自覚の足りないリリアーナに、俺は真剣な顔でもう一度言ってやった。
「お前は今夜俺に抱かれるんだよ。冗談なんかじゃなく、ほんとにお前は俺の側室になったんだよ」
俺の真剣な顔を見て本気だと悟ったのか、リリアーナは頬を赤らめて顔を横に向けた。
「……初めてだから、優しくしてよね」
ようやく自覚したか。
やはり! まんざらでもなかったのだろう。
リリアーナは両手を後ろに回し、もじもじと恥ずかしそうに俯いた。
「あたしのこと気に入ったって言っていたけど……好きってこと?」
なんだ突然もじもじして。
「ああ、好きだ!」
沸騰したヤカンのように頭から湯気を上げるリリアーナ。
「そう……わかった」
なにがわかったのだ?
さっぱりわからんが、まぁいい。
抱かれる気になったということだろう、いいことだ。
その後、中央広場に着きアーロンたちにゼンたちを紹介し、アリアにも報告ついでに二人の距離を近づけようと、辺を見渡し探したのだが、いないようだ。
少し残念ではあったが、リリアーナという収穫を得たし、まぁ良しとしよう。
しかし俺たちはいつまでここセスタリカに居ることになるんだろうな?
もしも本格的にセスタリカとパリセミリスの戦争に参戦することになったら、ひょっとするといずれはリリアーナたちの
そんなことを考えていると、お楽しみの夜がやってきた。
飛空艇の自室のベッドの上で寛ぐ俺。
コンコン!
そこにノックの音が飛び込んだ。
「どうぞ」
入ってきたのはもちろんリリアーナだ。
括っていた髪を解き、自慢のバストを強調するようなパープルのネグリジェ。
丈が短く、屈んだだけで下着が顔を覗き出しそうだ。
リリアーナは恥ずかしそうにネグリジェの裾を下に引っ張り、今にも見えそうな下着を隠そうとしている。

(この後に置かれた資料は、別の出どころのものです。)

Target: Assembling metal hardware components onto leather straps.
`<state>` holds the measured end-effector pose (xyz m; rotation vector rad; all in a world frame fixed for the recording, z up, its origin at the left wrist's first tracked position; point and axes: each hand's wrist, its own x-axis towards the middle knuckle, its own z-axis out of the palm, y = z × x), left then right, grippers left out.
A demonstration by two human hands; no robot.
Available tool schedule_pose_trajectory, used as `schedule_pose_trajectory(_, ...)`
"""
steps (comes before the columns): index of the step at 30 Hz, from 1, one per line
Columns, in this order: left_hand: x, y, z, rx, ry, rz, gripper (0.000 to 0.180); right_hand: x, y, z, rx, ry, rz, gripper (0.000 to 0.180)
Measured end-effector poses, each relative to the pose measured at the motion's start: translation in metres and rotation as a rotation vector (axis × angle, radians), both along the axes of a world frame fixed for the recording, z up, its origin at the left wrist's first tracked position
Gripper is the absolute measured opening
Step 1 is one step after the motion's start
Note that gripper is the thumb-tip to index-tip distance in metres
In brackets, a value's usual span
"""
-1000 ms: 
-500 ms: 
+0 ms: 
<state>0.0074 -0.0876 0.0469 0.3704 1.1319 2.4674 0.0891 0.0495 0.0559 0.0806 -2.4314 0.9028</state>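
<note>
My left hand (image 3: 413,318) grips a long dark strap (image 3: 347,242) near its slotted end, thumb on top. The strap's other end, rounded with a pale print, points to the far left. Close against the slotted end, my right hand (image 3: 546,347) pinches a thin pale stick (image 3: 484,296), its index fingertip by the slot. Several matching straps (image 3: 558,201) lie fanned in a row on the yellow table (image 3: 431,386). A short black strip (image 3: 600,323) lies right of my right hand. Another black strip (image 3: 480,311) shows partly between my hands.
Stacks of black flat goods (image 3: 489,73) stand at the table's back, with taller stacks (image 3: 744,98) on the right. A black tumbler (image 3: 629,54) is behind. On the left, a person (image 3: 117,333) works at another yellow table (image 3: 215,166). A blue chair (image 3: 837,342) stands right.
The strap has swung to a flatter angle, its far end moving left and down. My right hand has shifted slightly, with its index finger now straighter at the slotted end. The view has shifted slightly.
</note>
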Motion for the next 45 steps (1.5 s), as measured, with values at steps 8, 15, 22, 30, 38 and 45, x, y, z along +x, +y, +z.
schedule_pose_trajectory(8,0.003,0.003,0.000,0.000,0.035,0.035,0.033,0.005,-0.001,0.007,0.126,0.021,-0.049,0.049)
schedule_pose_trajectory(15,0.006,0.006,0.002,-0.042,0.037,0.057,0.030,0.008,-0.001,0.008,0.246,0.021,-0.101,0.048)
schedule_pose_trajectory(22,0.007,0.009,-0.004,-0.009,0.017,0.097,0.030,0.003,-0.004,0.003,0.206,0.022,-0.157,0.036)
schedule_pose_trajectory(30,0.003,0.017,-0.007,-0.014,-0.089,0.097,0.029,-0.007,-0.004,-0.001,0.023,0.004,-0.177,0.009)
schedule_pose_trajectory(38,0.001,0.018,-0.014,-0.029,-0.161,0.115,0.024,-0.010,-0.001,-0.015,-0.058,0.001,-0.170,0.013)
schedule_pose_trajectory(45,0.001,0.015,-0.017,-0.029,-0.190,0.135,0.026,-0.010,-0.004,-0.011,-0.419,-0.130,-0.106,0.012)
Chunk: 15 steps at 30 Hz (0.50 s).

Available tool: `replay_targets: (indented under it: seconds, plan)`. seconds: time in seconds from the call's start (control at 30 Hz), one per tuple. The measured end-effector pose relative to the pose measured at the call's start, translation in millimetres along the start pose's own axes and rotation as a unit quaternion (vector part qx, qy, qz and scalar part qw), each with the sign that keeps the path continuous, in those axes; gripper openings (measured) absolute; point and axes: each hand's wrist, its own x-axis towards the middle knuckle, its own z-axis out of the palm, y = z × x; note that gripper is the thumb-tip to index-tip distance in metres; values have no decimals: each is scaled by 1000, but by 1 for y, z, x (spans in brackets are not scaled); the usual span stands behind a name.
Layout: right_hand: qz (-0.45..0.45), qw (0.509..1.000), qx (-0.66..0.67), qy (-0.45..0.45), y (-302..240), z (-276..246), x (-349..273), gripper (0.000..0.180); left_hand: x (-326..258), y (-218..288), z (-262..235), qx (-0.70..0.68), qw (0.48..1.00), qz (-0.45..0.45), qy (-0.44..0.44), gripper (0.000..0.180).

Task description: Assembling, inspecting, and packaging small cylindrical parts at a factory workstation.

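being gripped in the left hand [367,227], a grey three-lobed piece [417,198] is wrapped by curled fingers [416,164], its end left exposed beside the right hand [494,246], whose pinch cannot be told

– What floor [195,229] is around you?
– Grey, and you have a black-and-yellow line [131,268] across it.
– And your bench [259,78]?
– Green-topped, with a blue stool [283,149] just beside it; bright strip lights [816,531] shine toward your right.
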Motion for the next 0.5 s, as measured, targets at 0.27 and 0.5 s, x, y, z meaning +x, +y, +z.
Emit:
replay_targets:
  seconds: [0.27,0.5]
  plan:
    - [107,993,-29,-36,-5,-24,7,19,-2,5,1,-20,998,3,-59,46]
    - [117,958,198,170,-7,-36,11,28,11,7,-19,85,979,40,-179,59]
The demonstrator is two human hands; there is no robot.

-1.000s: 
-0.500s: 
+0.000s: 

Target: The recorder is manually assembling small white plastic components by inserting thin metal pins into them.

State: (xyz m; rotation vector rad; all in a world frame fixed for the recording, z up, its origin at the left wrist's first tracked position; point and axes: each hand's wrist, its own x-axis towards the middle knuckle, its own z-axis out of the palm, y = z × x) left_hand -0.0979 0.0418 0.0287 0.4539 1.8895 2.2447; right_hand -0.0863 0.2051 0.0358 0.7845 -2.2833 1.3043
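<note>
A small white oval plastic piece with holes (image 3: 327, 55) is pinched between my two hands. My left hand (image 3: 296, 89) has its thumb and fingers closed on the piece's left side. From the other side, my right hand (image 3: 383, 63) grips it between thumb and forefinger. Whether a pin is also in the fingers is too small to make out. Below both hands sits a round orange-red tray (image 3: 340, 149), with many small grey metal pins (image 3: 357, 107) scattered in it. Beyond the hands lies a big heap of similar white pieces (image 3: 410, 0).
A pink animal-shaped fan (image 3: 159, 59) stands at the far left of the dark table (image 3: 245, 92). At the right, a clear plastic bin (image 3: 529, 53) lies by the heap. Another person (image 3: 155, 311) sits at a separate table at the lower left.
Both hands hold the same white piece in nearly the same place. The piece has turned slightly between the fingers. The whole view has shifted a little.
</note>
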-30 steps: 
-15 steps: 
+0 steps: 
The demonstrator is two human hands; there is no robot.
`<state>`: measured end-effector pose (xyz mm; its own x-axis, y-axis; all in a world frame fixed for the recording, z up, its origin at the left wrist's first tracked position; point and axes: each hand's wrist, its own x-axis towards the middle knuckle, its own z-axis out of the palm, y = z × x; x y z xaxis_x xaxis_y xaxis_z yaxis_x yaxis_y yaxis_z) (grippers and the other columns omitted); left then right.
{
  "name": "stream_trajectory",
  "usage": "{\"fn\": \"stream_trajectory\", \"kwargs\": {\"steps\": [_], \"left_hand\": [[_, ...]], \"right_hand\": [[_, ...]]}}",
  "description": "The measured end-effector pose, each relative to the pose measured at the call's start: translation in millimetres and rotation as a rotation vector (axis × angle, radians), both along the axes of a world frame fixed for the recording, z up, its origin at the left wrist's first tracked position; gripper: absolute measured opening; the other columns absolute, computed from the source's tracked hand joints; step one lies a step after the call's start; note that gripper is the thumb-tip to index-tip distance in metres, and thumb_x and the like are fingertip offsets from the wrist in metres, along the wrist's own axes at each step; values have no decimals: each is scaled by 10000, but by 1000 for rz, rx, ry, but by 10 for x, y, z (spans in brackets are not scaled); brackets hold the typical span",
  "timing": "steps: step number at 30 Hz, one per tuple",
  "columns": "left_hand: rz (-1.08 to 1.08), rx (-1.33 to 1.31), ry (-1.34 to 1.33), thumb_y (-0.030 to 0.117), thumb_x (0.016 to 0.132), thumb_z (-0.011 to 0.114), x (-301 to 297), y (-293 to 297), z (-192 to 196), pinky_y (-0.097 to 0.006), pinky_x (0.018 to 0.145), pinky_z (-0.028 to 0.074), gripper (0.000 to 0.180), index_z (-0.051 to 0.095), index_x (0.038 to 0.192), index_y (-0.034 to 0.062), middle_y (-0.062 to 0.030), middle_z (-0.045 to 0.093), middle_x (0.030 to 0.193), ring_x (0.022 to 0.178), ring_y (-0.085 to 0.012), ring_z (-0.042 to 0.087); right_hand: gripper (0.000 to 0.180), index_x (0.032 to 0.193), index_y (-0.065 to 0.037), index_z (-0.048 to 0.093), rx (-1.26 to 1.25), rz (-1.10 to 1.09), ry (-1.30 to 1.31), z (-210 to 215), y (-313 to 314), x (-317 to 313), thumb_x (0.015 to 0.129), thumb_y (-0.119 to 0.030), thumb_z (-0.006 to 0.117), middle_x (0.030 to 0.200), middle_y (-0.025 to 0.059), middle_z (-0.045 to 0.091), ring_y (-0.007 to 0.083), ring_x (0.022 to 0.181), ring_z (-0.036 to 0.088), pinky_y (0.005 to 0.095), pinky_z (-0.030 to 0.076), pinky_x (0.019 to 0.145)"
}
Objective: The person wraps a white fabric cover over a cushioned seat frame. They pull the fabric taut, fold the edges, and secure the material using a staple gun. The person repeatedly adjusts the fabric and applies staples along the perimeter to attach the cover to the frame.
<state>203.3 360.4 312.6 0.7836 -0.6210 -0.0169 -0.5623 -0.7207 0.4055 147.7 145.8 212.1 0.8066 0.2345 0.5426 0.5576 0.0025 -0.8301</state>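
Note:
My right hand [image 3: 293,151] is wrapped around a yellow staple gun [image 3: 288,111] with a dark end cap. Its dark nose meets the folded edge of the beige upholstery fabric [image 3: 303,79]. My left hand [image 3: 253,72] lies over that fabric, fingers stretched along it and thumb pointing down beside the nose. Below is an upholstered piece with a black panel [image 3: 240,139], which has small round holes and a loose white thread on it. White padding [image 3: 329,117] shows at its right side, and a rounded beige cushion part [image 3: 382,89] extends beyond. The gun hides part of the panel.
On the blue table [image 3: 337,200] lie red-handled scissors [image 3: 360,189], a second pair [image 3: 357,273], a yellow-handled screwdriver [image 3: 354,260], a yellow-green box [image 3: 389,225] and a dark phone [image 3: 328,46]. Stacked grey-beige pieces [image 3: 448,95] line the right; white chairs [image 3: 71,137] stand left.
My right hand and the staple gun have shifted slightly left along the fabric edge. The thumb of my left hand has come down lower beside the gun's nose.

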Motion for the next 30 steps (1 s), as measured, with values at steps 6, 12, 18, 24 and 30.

恥ずかしいのか、部屋に入ったまま立ち止まり、決して俺を見ようとはしない。
「こっちに来たらどうだ!」
リリアーナはちょこんとベッドの端に座った。
「そんな端にいないでこっちに来いよ」
「……うん」
ベッドの中央に、なぜか正座で座るリリアーナ。
リリアーナの頬に手を当て、そっと顔を近づけ唇を重ねる。
舌を少し入れただけで声が漏れる。
「っあぁ」
俺の目を見つめるリリアーナの表情は完全にとろけていた。
俺はそのままリリアーナを優しくベッドに寝かせ、覆いかぶさった。
「アルトロ……優しくしてね」
「わかってるさ、愛しのリリアーナ」
こうして俺とリリアーナの初夜は過ぎていく。